[Data provided Boundary: Start]

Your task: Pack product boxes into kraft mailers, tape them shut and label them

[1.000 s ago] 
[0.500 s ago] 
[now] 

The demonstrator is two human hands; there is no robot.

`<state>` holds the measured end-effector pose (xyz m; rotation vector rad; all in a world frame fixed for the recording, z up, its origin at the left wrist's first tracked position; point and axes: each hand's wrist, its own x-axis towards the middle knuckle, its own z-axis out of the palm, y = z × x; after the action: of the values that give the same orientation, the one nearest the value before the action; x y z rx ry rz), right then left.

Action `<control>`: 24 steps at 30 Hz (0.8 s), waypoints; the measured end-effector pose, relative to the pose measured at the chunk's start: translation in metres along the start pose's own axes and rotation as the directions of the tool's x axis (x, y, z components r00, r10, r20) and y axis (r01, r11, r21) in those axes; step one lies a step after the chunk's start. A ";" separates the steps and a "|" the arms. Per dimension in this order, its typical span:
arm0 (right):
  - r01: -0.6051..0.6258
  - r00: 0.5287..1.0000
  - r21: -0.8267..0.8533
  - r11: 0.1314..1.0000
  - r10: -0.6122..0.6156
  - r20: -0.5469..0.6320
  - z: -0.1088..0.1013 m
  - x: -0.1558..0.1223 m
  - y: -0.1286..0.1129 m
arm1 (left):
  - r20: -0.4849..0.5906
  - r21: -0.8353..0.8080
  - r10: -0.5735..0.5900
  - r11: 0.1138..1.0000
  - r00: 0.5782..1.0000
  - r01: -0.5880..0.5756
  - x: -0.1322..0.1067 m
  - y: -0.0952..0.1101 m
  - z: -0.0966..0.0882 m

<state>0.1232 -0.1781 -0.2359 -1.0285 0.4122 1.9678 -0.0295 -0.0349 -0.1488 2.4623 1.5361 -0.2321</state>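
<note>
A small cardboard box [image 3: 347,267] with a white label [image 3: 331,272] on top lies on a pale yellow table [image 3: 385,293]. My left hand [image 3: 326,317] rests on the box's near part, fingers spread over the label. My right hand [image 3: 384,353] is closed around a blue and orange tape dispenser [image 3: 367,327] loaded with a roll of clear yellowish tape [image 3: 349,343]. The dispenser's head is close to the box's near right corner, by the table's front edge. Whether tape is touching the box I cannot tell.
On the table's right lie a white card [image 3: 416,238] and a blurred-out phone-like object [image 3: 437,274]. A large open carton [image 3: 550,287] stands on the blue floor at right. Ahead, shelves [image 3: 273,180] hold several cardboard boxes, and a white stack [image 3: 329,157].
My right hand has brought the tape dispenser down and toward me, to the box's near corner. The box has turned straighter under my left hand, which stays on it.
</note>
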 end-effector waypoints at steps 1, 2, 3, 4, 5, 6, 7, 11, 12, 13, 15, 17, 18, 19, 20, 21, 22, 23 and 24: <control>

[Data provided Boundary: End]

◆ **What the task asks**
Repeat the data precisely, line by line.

◆ **Expected answer**
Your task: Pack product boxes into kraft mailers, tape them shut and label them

[1.000 s ago] 
[0.500 s ago] 
[now] 

The demonstrator is two human hands; there is no robot.

`<state>` holds the measured end-effector pose (xyz m; rotation vector rad; all in a world frame fixed for the recording, z up, its origin at the left wrist's first tracked position; point and axes: each hand's wrist, its own x-axis towards the middle knuckle, its own z-axis out of the palm, y = z × x; after the action: of the values that give the same orientation, the one nearest the value before the action; x y z rx ry rz), right then left.

Action `<control>`: 24 steps at 30 Hz (0.8 s), waypoints; the measured end-effector pose, relative to the pose measured at the chunk's start: translation in metres along the start pose's own axes and rotation as the directions of the tool's x axis (x, y, z components r00, r10, r20) and y axis (r01, r11, r21) in those axes; step one lies a step after the chunk's start. A ";" separates the steps and a "|" the arms. Per dimension in this order, its typical span:
arm0 (right):
  - r01: -0.6051..0.6258
  - r00: 0.5287..1.0000
  - r21: -0.8267..0.8533
  - r11: 0.1314..1.0000
  - r10: -0.6122..0.6156
  - r20: -0.5469..0.6320
  - z: -0.1088..0.1013 m
  - x: -0.1558..0.1223 m
  - y: -0.1286..0.1129 m
arm1 (left):
  - r20: -0.4849..0.5906
  - r21: -0.8353..0.8080
  - r10: -0.5735..0.5900
  - r11: 0.1138..1.0000
  - r00: 0.5782..1.0000
  - r01: -0.5880..0.5756
  - x: -0.1322..0.1067 m
  - y: -0.0952..0.1101 m
  - z: -0.0966..0.0882 m

<state>0.1232 -0.1781 -0.2359 -1.0285 0.4122 1.9678 -0.0295 -0.0349 -0.1488 2.4623 1.5361 -0.2321</state>
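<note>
A small cardboard box [image 3: 347,267] with a white label [image 3: 331,272] on top lies on a pale yellow table [image 3: 385,293]. My left hand [image 3: 326,317] rests on the box's near part, fingers spread over the label. My right hand [image 3: 384,353] is closed around a blue and orange tape dispenser [image 3: 367,327] loaded with a roll of clear yellowish tape [image 3: 349,343]. The dispenser's head is close to the box's near right corner, by the table's front edge. Whether tape is touching the box I cannot tell.
On the table's right lie a white card [image 3: 416,238] and a blurred-out phone-like object [image 3: 437,274]. A large open carton [image 3: 550,287] stands on the blue floor at right. Ahead, shelves [image 3: 273,180] hold several cardboard boxes, and a white stack [image 3: 329,157].
My right hand has brought the tape dispenser down and toward me, to the box's near corner. The box has turned straighter under my left hand, which stays on it.
</note>
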 end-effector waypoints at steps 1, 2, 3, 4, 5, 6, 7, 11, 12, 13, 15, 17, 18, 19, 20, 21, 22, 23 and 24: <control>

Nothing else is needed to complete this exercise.